§ Records from a dataset
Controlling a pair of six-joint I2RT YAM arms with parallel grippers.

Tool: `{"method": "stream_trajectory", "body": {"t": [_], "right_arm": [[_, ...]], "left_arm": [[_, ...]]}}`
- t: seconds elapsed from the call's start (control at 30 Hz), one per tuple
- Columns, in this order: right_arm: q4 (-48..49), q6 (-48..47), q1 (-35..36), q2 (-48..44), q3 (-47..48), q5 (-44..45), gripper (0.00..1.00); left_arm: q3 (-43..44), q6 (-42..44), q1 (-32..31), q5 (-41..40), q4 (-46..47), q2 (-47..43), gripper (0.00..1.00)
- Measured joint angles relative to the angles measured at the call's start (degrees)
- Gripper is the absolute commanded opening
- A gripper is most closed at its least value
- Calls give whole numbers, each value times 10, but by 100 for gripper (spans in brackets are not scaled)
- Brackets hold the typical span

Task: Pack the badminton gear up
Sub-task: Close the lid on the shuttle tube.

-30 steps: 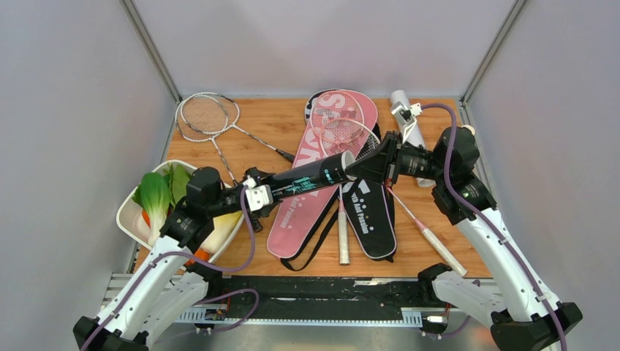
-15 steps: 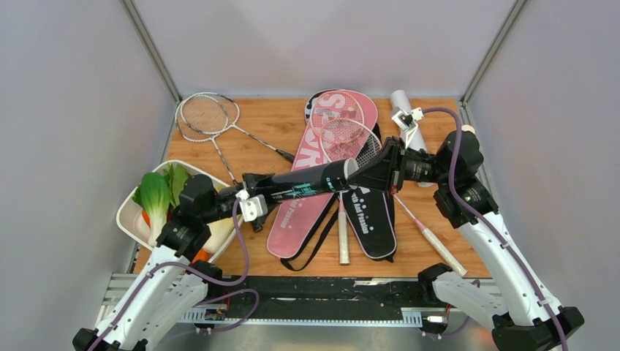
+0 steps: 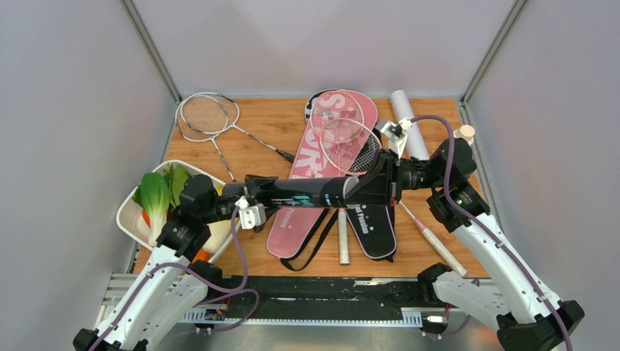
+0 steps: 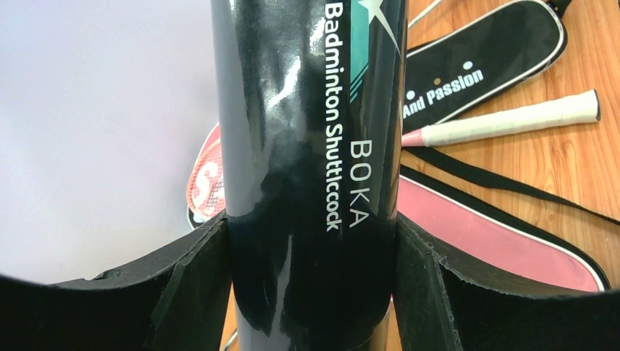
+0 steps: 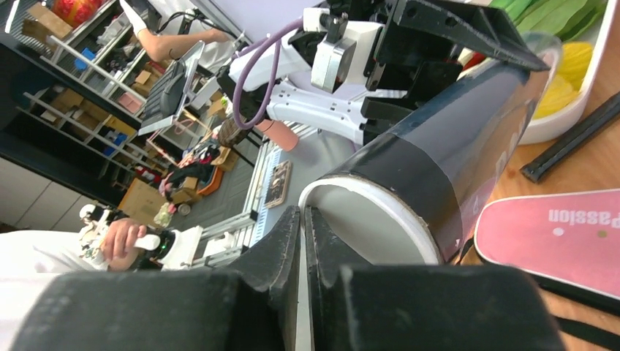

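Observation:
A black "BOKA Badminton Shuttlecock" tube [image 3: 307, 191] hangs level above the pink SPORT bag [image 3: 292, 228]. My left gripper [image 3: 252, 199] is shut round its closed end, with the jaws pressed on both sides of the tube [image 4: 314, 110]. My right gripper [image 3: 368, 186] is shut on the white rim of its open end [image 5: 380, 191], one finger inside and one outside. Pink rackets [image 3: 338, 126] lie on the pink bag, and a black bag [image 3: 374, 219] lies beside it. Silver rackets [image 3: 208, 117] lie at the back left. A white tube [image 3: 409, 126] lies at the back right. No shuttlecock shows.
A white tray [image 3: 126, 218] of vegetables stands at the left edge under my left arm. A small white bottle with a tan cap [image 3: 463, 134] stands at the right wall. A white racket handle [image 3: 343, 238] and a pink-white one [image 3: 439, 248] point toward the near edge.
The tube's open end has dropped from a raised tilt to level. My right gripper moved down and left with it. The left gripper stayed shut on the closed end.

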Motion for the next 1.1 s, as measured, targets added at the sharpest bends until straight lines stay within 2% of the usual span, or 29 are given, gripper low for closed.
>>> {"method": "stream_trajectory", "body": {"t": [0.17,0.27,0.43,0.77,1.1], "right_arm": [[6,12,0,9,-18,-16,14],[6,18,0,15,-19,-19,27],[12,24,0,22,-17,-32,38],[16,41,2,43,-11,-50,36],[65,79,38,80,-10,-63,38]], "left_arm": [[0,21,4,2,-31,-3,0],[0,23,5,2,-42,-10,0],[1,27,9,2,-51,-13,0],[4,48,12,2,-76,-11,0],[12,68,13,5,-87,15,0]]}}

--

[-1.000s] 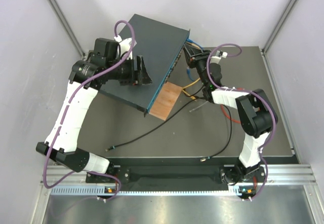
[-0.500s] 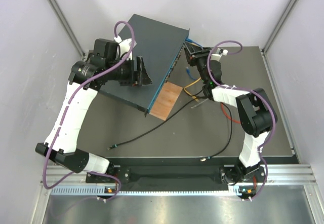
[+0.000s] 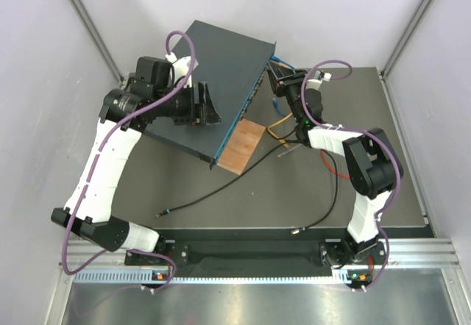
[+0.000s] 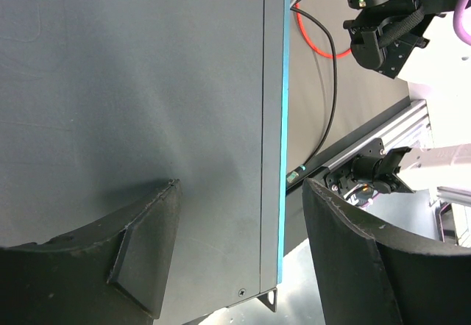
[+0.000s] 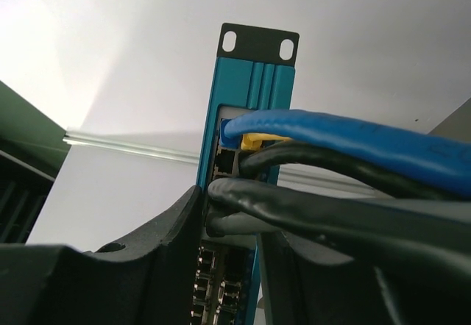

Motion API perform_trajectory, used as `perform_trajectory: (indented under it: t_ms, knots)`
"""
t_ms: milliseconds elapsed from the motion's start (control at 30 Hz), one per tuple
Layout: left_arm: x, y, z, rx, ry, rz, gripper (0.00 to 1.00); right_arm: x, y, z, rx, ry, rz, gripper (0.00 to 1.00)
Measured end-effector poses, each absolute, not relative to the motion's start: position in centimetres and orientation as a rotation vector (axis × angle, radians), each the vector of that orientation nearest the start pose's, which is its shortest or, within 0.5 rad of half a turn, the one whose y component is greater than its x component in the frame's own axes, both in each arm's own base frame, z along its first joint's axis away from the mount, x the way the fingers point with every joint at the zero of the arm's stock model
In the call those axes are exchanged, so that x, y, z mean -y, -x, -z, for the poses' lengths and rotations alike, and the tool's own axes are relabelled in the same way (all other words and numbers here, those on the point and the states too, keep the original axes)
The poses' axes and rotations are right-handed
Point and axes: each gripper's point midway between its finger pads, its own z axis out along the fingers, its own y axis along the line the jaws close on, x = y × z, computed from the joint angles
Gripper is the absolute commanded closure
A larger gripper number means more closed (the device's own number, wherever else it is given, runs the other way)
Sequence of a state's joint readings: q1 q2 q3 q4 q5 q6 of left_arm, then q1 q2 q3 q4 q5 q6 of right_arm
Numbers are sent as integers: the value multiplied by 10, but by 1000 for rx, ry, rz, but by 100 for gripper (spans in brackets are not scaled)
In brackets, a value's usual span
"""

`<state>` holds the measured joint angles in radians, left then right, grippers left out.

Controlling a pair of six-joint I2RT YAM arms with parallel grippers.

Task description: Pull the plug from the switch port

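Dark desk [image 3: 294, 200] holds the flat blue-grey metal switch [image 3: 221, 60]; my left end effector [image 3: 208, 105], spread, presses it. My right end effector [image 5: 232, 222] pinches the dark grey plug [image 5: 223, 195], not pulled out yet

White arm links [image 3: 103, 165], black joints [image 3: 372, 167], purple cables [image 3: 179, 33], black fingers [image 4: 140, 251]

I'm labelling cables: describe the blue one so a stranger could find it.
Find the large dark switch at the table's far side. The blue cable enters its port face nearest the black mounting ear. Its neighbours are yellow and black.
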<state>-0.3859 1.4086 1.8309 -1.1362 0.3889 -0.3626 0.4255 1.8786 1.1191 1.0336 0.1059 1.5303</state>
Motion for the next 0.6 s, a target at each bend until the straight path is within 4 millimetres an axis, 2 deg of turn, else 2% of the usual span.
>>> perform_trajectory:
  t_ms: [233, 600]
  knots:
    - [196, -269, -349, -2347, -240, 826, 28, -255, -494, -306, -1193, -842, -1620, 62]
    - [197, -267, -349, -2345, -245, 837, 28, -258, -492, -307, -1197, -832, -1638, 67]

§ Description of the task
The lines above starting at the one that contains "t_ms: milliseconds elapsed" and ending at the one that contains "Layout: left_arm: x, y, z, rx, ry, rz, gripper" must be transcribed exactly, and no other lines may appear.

§ Answer to the problem
t_ms: milliseconds elapsed from the motion's start (control at 30 Hz), one per tuple
Layout: left_arm: x, y, z, rx, ry, rz, gripper (0.00 to 1.00); right_arm: x, y, z, rx, ry, rz, gripper (0.00 to 1.00)

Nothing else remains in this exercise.